Authentic Assessment and Instruction


Patricia G. Avery

Unless you’ve been sleeping through the past 10 years of educational reform, you are familiar with the term “authentic assessment.” Chances are you’ve read about it, attended staff development workshops on it, or that you work in a school district or state that has embedded authentic assessments into its graduation requirements.

Despite the increasing use of authentic assessments in K-12 classrooms, very little empirical research has explored the nature of authentic, performance-based assessments, or their relationship to instruction and student learning.1 In this study, we examine how student demographics, student engagement and teacher instruction influenced student performance on one authentic assessment task.
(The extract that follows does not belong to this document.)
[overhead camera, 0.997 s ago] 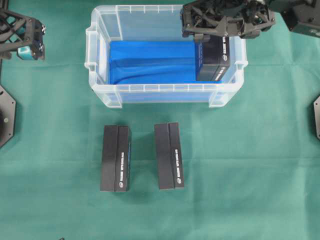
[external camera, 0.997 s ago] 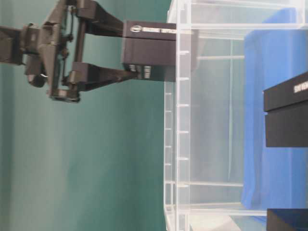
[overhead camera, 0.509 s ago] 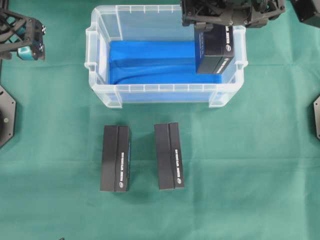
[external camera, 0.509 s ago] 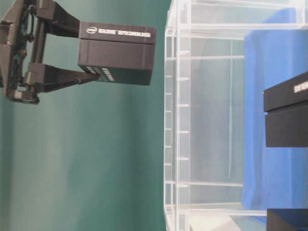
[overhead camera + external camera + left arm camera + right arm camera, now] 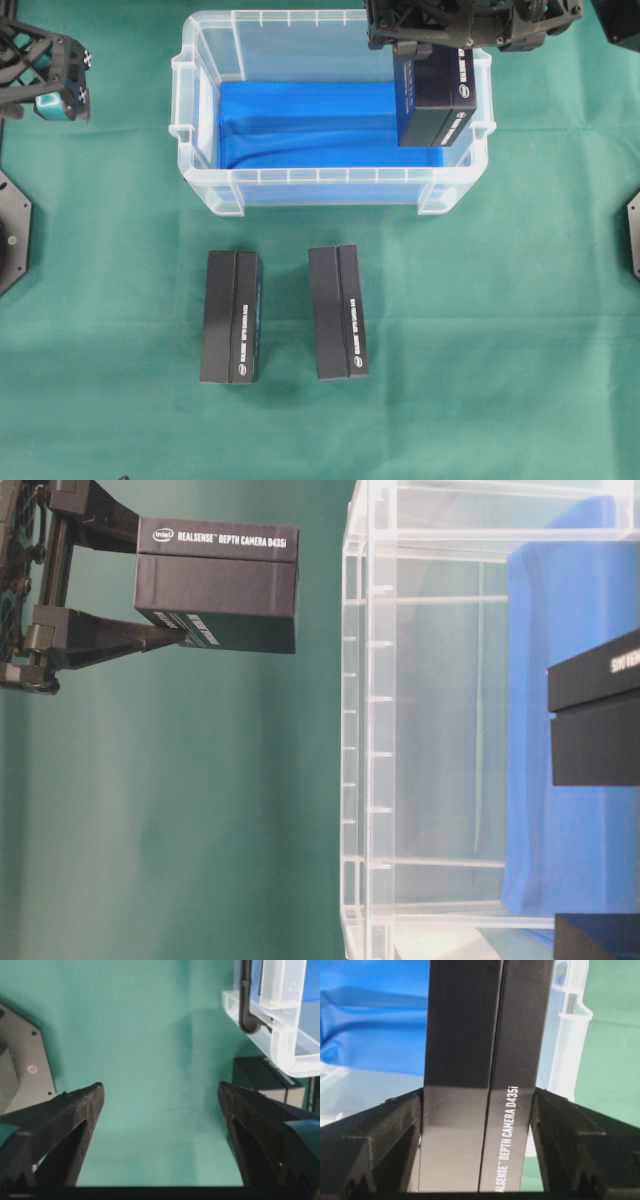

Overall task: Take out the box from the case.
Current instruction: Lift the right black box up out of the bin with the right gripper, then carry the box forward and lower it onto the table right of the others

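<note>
The case [image 5: 330,178] is a clear plastic tub at the back of the table, its floor lined with a blue cloth [image 5: 300,125]. My right gripper [image 5: 432,55] is shut on a black box [image 5: 437,100] and holds it above the case's right end. In the table-level view the box [image 5: 215,585] hangs clear of the case's rim [image 5: 365,730], with a gap between them. The right wrist view shows the box [image 5: 485,1035] upright between both fingers [image 5: 395,1125]. My left gripper [image 5: 160,1092] is open over bare green cloth at the far left [image 5: 50,75].
Two more black boxes [image 5: 232,316] [image 5: 338,311] lie side by side on the green cloth in front of the case. Black mounting plates sit at the left [image 5: 12,235] and right [image 5: 633,235] table edges. The case's corner [image 5: 280,1035] shows in the left wrist view.
My right gripper has lifted the box from inside the case's right end to clear above its rim. The left arm has not moved.
</note>
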Motion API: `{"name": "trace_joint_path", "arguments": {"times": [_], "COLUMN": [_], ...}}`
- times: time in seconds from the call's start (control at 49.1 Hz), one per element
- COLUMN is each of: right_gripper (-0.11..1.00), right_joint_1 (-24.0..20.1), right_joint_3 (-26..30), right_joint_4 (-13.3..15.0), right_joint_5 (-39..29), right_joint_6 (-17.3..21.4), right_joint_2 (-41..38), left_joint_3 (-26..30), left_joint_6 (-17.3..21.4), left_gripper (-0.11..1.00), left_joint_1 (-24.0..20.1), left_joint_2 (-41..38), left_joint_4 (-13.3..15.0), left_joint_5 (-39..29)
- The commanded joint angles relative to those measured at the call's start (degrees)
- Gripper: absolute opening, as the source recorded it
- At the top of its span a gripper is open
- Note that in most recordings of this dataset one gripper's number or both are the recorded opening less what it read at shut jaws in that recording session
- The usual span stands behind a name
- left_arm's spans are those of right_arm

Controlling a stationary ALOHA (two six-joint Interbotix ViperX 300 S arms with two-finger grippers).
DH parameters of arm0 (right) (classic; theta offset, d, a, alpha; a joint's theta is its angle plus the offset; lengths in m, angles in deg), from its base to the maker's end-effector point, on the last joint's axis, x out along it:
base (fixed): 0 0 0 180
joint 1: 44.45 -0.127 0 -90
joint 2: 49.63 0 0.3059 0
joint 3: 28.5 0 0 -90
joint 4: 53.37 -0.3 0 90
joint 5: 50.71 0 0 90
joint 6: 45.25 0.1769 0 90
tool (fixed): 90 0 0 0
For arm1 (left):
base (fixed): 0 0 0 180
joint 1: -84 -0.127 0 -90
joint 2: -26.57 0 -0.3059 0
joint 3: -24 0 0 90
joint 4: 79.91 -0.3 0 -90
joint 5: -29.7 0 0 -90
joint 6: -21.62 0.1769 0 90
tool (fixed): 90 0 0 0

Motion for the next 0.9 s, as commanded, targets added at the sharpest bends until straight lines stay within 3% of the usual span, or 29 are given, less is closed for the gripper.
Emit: {"name": "trace_joint_path", "arguments": {"times": [0.0,0.875], "right_gripper": [0.67,0.67], "right_joint_1": [-0.09,-0.79], "right_joint_3": [1.76,1.76], "right_joint_4": [0.53,1.32], "right_joint_5": [0.09,0.0], "right_joint_6": [-0.09,-0.09], "right_joint_2": [2.11,2.02], "left_joint_3": [1.05,0.97], "left_joint_6": [-0.09,-0.7], "left_gripper": [0.99,0.99], "left_joint_1": [0.26,1.14], "left_joint_2": [0.18,0.18], "left_joint_4": [0.0,0.0], "left_joint_5": [0.18,0.09]}}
Much of the design and implementation of the study is based on the work of Fred Newmann and his associates at the University of Wisconsin.2 The following is a brief description of their work.


Authentic Achievement

Fred Newmann and his associates at the University of Wisconsin propose an integrated conception of authentic intellectual achievement based on three criteria: student construction of knowledge through disciplined inquiry that has value beyond the classroom. Students construct knowledge when they synthesize, evaluate, or analyze data in ways that require more than mere memorization or replication. They engage in disciplined inquiry when they use methods and skills similar to those of the academician or professional, such as the ethnographic methods used by anthropologists or the search for verification and triangulation by historians. And finally, instruction and assessment are more meaningful to students when they reflect or simulate problems, issues or situations one might encounter in the world outside the classroom.

These principles of authenticity are not new. Versions of the same themes are found in the writings and work of Maria Montessori and John Dewey, in the Eight Year Study of the 1930s, and in federally funded curricula of the 1960s (e.g., the “New Math,” the “New Social Studies”), among others. What is particularly powerful, however, is the integrated conceptual framework put forth by Newmann, together with a strong research base.
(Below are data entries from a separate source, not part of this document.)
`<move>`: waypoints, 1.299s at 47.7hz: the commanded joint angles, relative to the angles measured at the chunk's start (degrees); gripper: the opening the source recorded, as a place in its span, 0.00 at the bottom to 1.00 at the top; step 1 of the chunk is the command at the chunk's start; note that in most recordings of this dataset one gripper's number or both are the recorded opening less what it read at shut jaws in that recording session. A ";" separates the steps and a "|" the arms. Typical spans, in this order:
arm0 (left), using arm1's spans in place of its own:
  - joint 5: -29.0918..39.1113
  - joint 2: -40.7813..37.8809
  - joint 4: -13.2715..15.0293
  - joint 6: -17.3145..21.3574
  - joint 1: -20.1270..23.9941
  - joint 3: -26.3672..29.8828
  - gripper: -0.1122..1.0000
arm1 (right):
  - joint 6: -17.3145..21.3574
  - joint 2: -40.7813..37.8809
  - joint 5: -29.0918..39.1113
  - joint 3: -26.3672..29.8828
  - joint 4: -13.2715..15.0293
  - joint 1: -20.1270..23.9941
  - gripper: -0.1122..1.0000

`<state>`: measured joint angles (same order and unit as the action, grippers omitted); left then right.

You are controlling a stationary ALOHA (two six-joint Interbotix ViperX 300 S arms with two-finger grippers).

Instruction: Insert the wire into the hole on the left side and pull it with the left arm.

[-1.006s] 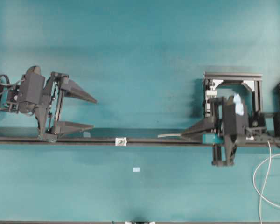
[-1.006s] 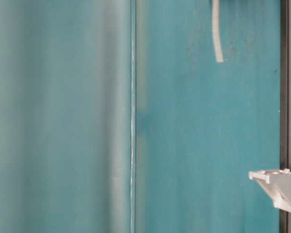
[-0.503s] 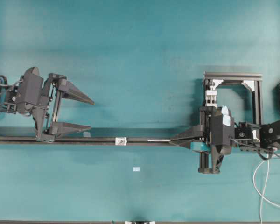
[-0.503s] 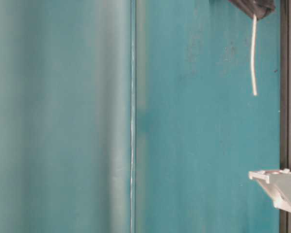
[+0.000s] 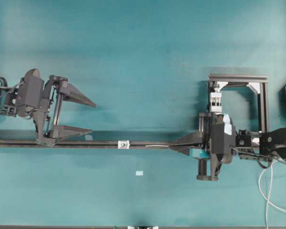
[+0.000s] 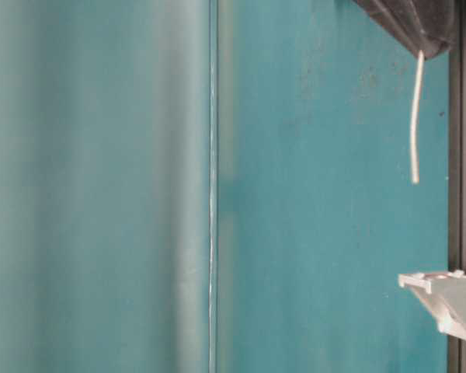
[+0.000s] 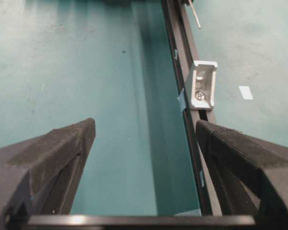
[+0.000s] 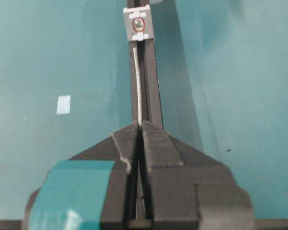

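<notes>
The wire (image 5: 156,145) is a thin pale strand, and my right gripper (image 5: 170,146) is shut on it over the black rail. Its straight tip points left at the hole (image 5: 124,144), a small white block on the rail, and stops short of it. In the right wrist view the wire (image 8: 138,81) runs from the shut gripper (image 8: 140,125) up to just below the block (image 8: 139,24). The left arm's gripper (image 5: 93,117) stands open left of the block, one finger over the rail. The left wrist view shows the gripper (image 7: 145,127) wide open, the block (image 7: 201,86) ahead and the wire tip (image 7: 196,17) beyond.
A black rail (image 5: 62,143) crosses the table from left to right. A metal frame (image 5: 238,78) with a white clamp (image 5: 215,100) stands behind the right arm. Wire slack (image 5: 267,191) loops at the right edge. A small pale tape rectangle (image 5: 139,173) lies in front of the rail.
My right gripper has moved left along the rail with the wire, bringing the tip closer to the block. The left gripper has barely shifted and stays open.
</notes>
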<state>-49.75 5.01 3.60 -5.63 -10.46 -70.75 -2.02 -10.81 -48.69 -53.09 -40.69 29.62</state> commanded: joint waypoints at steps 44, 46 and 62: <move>-2.90 -13.89 -0.18 -0.09 -2.37 8.09 0.57 | -0.44 -3.16 -2.81 1.58 -2.11 0.53 0.15; -2.90 -13.54 -0.18 -0.09 -2.37 7.82 0.57 | -0.44 -3.43 -2.81 1.58 -2.11 0.53 0.15; -2.90 -11.95 -0.18 -0.18 -2.37 6.33 0.57 | -0.44 -3.87 -2.99 1.58 -2.20 0.53 0.15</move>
<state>-52.12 -8.35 3.52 -5.71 -12.48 -64.60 -2.55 -15.29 -51.42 -51.94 -42.71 29.79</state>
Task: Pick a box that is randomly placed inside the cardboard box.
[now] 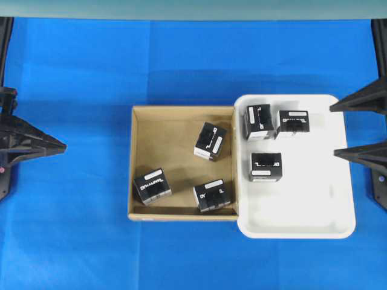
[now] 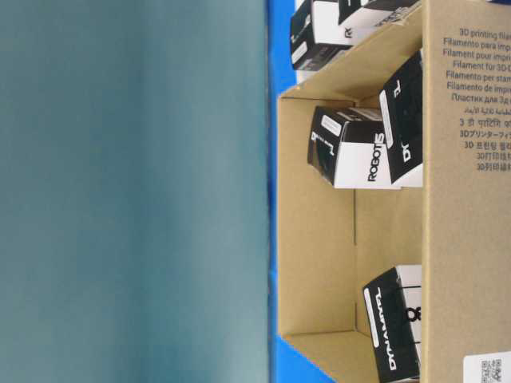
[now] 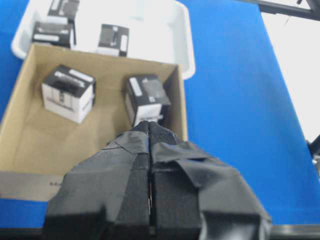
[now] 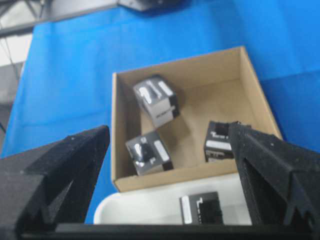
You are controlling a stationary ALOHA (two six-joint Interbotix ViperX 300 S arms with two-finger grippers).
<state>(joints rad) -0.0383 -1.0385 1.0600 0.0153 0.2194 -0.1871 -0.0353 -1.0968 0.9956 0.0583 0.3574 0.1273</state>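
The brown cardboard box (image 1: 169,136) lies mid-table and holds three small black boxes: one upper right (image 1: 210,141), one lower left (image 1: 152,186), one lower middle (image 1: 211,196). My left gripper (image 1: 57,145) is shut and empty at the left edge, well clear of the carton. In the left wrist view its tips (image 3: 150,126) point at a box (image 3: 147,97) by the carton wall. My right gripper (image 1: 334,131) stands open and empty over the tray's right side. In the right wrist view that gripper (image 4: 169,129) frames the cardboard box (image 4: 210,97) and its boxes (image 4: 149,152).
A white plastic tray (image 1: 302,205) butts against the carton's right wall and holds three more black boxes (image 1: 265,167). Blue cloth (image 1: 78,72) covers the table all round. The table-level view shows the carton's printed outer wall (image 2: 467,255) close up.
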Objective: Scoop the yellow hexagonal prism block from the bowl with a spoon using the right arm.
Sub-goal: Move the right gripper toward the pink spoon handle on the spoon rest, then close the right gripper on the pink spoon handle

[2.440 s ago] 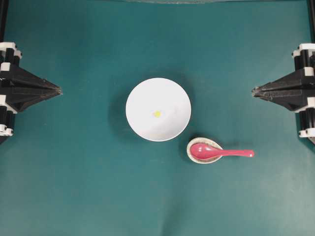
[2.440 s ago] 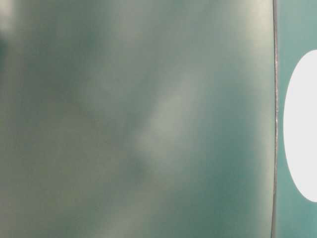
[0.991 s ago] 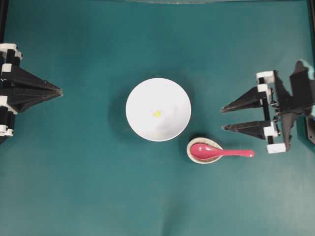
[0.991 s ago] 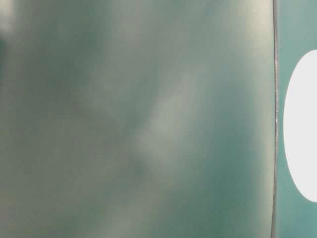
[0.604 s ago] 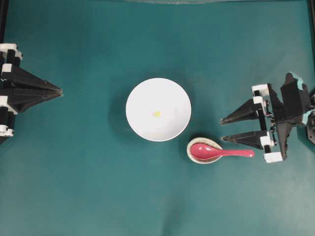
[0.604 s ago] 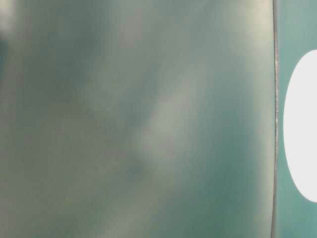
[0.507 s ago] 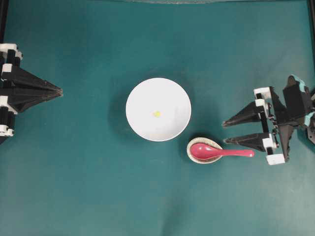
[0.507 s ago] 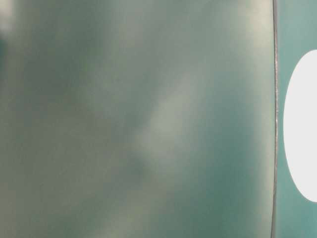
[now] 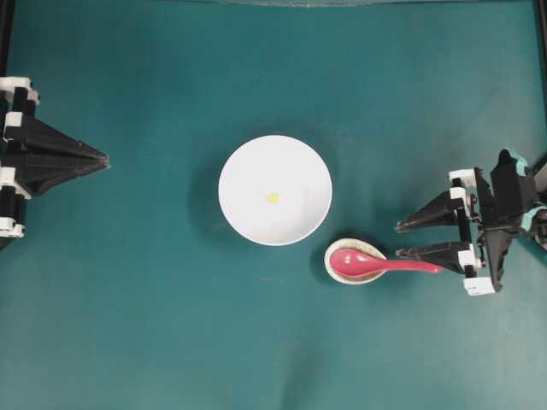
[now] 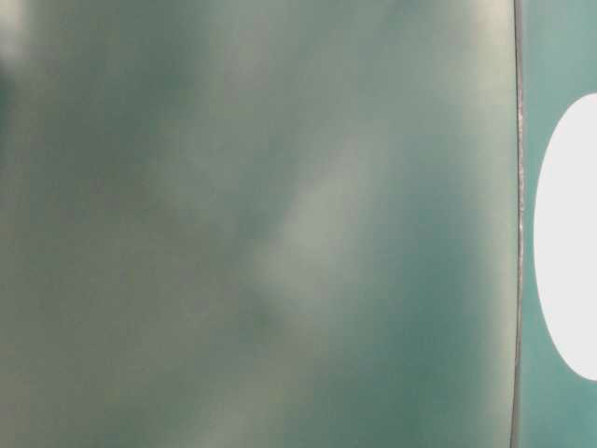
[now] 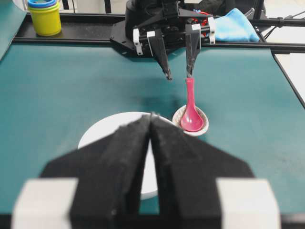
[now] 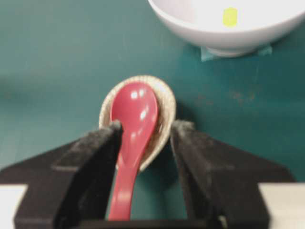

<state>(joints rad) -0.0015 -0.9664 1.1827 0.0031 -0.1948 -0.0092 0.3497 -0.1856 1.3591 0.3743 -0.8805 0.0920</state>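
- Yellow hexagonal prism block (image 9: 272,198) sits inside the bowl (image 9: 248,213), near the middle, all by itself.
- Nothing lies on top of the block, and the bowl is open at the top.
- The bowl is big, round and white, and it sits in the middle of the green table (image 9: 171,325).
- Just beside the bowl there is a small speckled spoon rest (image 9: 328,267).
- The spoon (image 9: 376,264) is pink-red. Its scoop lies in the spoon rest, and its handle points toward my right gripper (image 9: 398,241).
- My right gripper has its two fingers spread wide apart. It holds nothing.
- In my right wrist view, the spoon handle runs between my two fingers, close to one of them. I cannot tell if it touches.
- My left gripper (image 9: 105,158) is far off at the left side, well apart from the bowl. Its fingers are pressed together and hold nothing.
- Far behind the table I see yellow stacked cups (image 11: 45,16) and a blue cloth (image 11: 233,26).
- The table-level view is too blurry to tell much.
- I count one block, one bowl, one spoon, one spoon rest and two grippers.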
According to Newmann, the criteria for authenticity may be reflected in three areas: assessment tasks, instruction, and student performance. Within a given area, there are different but parallel indicators of authenticity. For example, as shown in Table 1, an authentic assessment task requires student construction of knowledge, which is gauged by the degree to which the task requires students to organize information and consider alternatives.

During instruction, however, one indicator of student construction of knowledge is the degree to which students are engaged in higher order thinking. And lastly, the quality of analytical skills students demonstrate in their performance or work reflects their ability to construct meaningful knowledge.
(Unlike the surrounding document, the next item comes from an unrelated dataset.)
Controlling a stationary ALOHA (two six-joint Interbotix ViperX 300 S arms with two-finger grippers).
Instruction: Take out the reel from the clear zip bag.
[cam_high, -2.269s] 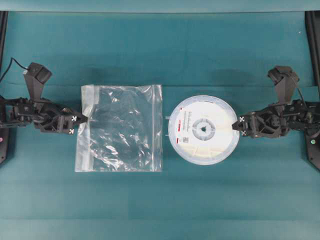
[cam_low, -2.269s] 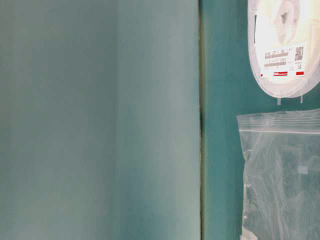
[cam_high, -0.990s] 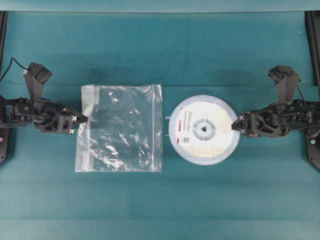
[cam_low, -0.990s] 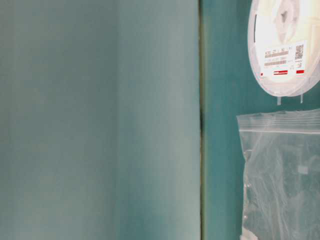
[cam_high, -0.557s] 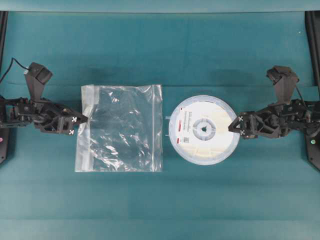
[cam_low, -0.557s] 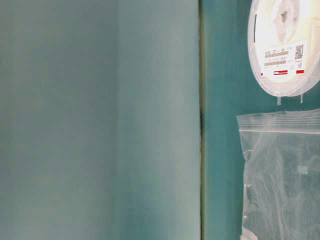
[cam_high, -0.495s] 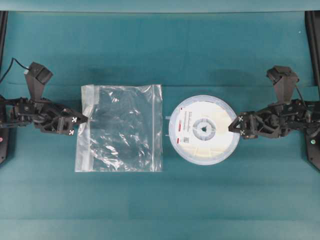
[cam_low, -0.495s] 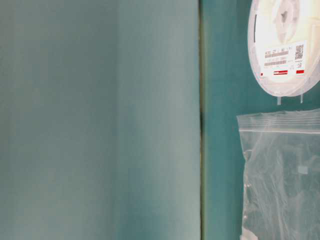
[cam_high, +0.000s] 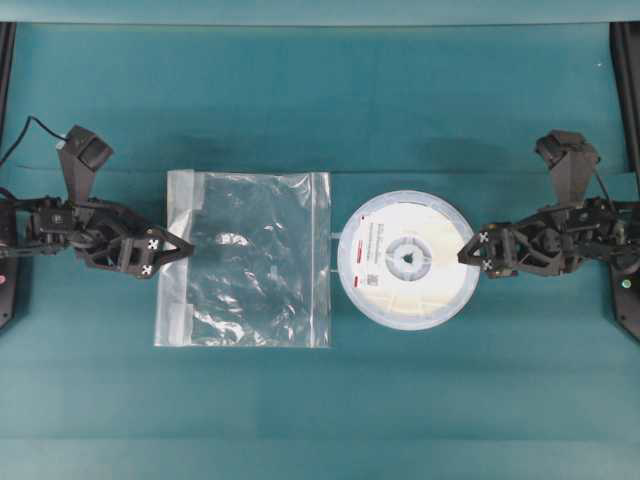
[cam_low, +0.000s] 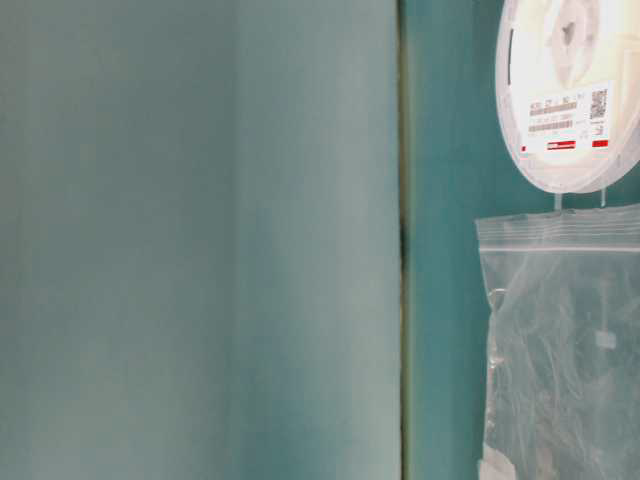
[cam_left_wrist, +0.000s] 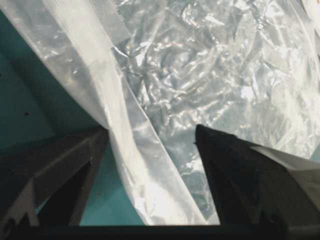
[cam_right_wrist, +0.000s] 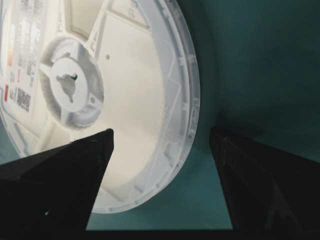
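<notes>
Landmark for all positions: the reel (cam_high: 407, 260).

Left arm comes in low and level from the far side of the clear zip bag (cam_high: 245, 259), forearm pointing toward the reel. Left tool (cam_high: 178, 246) has its fingers spread apart, tips over the bag edge farthest from the reel; nothing is clamped. Right arm mirrors it on the opposite side of the reel, also low and level. Right tool (cam_high: 466, 251) likewise stands apart, tips at the reel's rim on the side away from the bag.

Reel lies flat on the teal desk (cam_high: 320, 100), fully outside the bag, which lies flat just beside it. The bag's near edge runs close along the reel's rim (overhead, a thin strip of desk seems to separate them, but I cannot be sure they do not touch).

Left wrist view: the two fingers (cam_left_wrist: 60, 165) straddle the bag's white edge strip, crinkled film (cam_left_wrist: 210, 75) filling the rest; contact with the strip cannot be judged. Right wrist view: fingers (cam_right_wrist: 60, 175) either side of the reel's rim, hub (cam_right_wrist: 70, 82) and label visible, desk showing in the gap. Table-level view alone shows the label's red mark and code square (cam_low: 598, 103) sharply; most of that frame is a blurred pale surface (cam_low: 200, 240) blocking the scene.
</notes>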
As part of an extensive study of authentic intellectual achievement in restructured elementary, middle, and high schools, Newmann and his associates developed standards and scoring criteria for each area of authentic intellectual achievement. Researchers observed math and social studies classes at each school, examined the assessments teachers used in these classes, and evaluated samples of student work. Instruction, assessment tasks, and samples of student work were scored according to level of authenticity. In most classrooms, regardless of grade level or subject area, researchers found low levels of authentic pedagogy (instruction and assessment); the researchers also found authentic pedagogy to be a strong predictor of authentic student performance. That is, the more authentic the assessment task and the instruction (pedagogy) according to Newmann’s criteria, the more likely it is that students will produce high quality, authentic work. Put another way, if the task is meaningful, requires higher order thinking and disciplined inquiry, and the instruction reflects these characteristics, students have the opportunity to demonstrate authentic performance. If the task requires low level thinking, and instruction focuses on basic skills, students do not have the opportunity to produce high quality work. In Newmann’s study, assessment and instruction accounted for 35 percent of the between-classroom differences in students’ authentic academic performance.

The design of Newmann’s study did not permit a strong test of the relationship between student performance, instruction, and assessment because the assessment tasks and the curriculum varied by teacher. Students who were given low-level assessment tasks did not have an opportunity to exhibit high performance. Suppose, however, that students from different U.S. history classrooms were given the same high quality, authentic assessment task? Because all students would have an opportunity to demonstrate a high level of performance, and all students would be exposed to the same curriculum, we could focus our attention on the relationship between student performance and instruction. This is precisely the aim of the present study. The questions it asked are: What is the relationship among student demographic variables, student engagement, authentic instruction and authentic student performance? To what degree do student demographics, student engagement, and level of authentic instruction account for differences in student performance?



In February 1998, five U.S. history teachers in one urban high school used the same authentic assessment task to conclude a four-week unit on immigration. The school, teachers and students are described in Table 2. The authentic assessment task was the culminating project for the unit.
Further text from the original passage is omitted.